3. The needs for a lingua franca in China are obvious. What is usually referred to as ‘Chinese language’ consists of eight main varieties of spoken Chinese, and these varieties are the native language of China's ethnic majority, the Hans. They are usually referred to as dialects of the same language but because they are mutually unintelligible, they might in fact best be thought of as different languages, at least from a linguistic perspective. This means, as CitationEttner (2002: 30) is arguing, that any ‘claims of a unified Chinese language are based on political and ethnocentric rather than on linguistic grounds’. However, the writing system, which is the same for all Chinese dialects, is sometimes used to justify the reference to one common language with numerous sub-dialects.

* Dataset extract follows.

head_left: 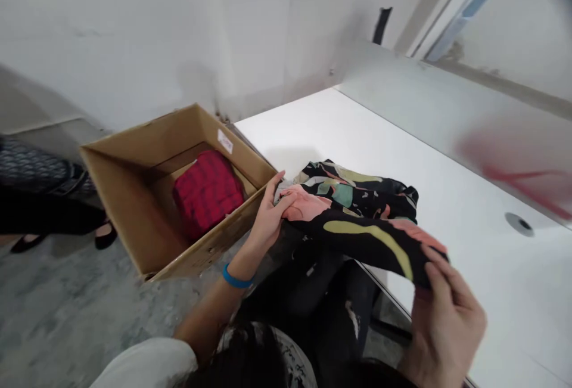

4. We did not ask the students about their perceived proficiency in Putonghua. Not because the information is not relevant, but to ask this question in a Guangzhou context is potentially face-threatening (cf. CitationGoffman, 1971). Because Putonghua is the compulsory medium of instruction in the classroom, and consequently, all students are expected to be proficient speakers, we would probably not get any of these students to admit if they felt their proficiency in Putonghua was poor. Ultimately, this would suggest that they did not understand, or participate in, what happened in the classroom. We felt such a question would encourage the students to be dishonest, and therefore decided to leave it out.

5. A p-value in statistics is the smallest possible level of significance by means of which a hypothesis – for example whether or not there is an interrelationship between two variables – can be rejected.

6. The language situation in Shanghai is, in many ways, similar to the situation in Guangzhou. There is the local dialect, Shanghainese, which is used as a typical L variety and preferred in informal contexts, and there is Putonghua which serves the functions of an H variety and is the preferred variety in public life and other formal contexts. The difference between Cantonese and Shanghainese is that the latter is not used in all domains and for all functions, and it does not enjoy the same prestige as Cantonese in Guangzhou. Thus, the language of economic and technological advancement in Shanghai is Putonghua, not Shanghainese.